→ Assigned task:
Please transcribe the data exactly as shown, skipping the images.
==*==
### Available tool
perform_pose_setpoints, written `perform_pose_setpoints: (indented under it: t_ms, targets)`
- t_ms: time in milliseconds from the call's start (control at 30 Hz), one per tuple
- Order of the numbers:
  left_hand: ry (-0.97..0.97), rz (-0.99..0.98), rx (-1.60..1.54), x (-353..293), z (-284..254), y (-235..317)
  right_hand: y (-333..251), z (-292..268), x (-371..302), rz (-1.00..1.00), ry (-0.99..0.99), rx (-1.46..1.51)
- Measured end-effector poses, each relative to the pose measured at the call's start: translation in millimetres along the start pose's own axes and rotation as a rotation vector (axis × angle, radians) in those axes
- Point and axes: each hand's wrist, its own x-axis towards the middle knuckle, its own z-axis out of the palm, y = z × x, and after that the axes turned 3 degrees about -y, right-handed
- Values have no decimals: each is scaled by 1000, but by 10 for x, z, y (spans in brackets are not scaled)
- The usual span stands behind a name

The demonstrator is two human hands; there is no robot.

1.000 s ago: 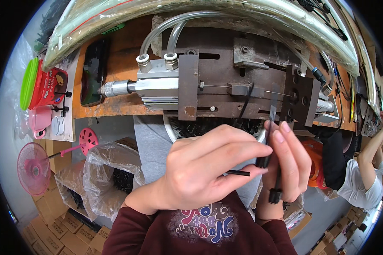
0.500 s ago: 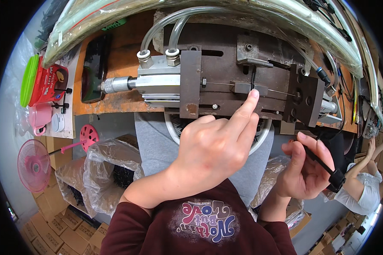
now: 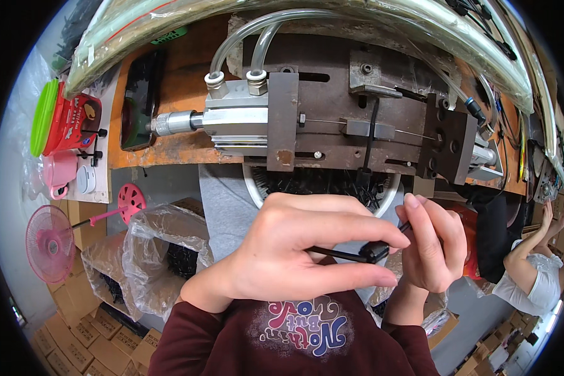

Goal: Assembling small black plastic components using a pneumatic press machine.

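Observation:
Over my lap, both hands are at a thin black rod with a thick knob point(image 3: 375, 252). My left hand point(image 3: 294, 250) curls around it, index finger at the knob and thumb below. The fingertips of my right hand point(image 3: 435, 244) pinch a narrow black end beside the knob; part of that grip is hidden. Beyond the hands, a second black rod point(image 3: 371, 135) lies across the small grey block point(image 3: 357, 128) of a dark metal fixture point(image 3: 332, 100). Its thick lower end hangs past the front edge of the fixture, over a white-rimmed container point(image 3: 254, 194) of black parts.
A silver cylinder point(image 3: 235, 119) with clear hoses point(image 3: 232, 50) is mounted left on the fixture. A phone point(image 3: 139, 100) lies on the wooden bench point(image 3: 182, 150). Plastic-lined bags point(image 3: 163, 235) and a pink fan point(image 3: 50, 244) stand lower left. Another person point(image 3: 536, 276) sits at far right.
My left hand has drawn back from the fixture to the knobbed rod. My right hand has turned and brought that rod inward. The rod on the fixture now shows fully.

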Motion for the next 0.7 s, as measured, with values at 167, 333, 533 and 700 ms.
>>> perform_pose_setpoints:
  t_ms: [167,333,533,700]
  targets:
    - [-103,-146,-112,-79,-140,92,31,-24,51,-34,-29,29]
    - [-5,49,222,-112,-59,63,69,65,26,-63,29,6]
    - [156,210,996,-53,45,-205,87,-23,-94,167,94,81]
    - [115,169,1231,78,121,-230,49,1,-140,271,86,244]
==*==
→ Solution:
### Available tool
perform_pose_setpoints, written `perform_pose_setpoints: (indented under it: t_ms, targets)`
- t_ms: time in milliseconds from the call's start (control at 30 Hz), one per tuple
- Order of the numbers:
  left_hand: ry (-0.97..0.97), rz (-0.99..0.98), rx (-1.60..1.54), x (-353..293), z (-284..254), y (-235..317)
  right_hand: y (-333..251), z (-292..268), x (-371..302), rz (-1.00..1.00), ry (-0.99..0.99), rx (-1.46..1.51)
- Measured end-effector poses, each relative to the pose measured at the call's start: translation in millimetres along the start pose's own axes and rotation as a rotation vector (axis × angle, radians) in those axes
- Point and axes: each hand's wrist, its own x-axis towards the middle knuckle, its own z-axis out of the palm, y = z × x, and after that the axes turned 3 degrees about -y, right-handed
- Values have no decimals: each is scaled by 1000, but by 10 for x, z, y (spans in brackets are not scaled)
- The usual span stands behind a name

The demonstrator is two human hands; there is no robot.

1.000 s ago: 
0.500 s ago: 
now: 

Goal: Assembling small black plastic components using a pneumatic press machine.

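Observation:
Over my lap, both hands are at a thin black rod with a thick knob point(image 3: 375, 252). My left hand point(image 3: 294, 250) curls around it, index finger at the knob and thumb below. The fingertips of my right hand point(image 3: 435, 244) pinch a narrow black end beside the knob; part of that grip is hidden. Beyond the hands, a second black rod point(image 3: 371, 135) lies across the small grey block point(image 3: 357, 128) of a dark metal fixture point(image 3: 332, 100). Its thick lower end hangs past the front edge of the fixture, over a white-rimmed container point(image 3: 254, 194) of black parts.
A silver cylinder point(image 3: 235, 119) with clear hoses point(image 3: 232, 50) is mounted left on the fixture. A phone point(image 3: 139, 100) lies on the wooden bench point(image 3: 182, 150). Plastic-lined bags point(image 3: 163, 235) and a pink fan point(image 3: 50, 244) stand lower left. Another person point(image 3: 536, 276) sits at far right.
My left hand has drawn back from the fixture to the knobbed rod. My right hand has turned and brought that rod inward. The rod on the fixture now shows fully.
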
Motion for the next 0.7 s, as measured, with values at 167, 333, 533 and 700 ms.
>>> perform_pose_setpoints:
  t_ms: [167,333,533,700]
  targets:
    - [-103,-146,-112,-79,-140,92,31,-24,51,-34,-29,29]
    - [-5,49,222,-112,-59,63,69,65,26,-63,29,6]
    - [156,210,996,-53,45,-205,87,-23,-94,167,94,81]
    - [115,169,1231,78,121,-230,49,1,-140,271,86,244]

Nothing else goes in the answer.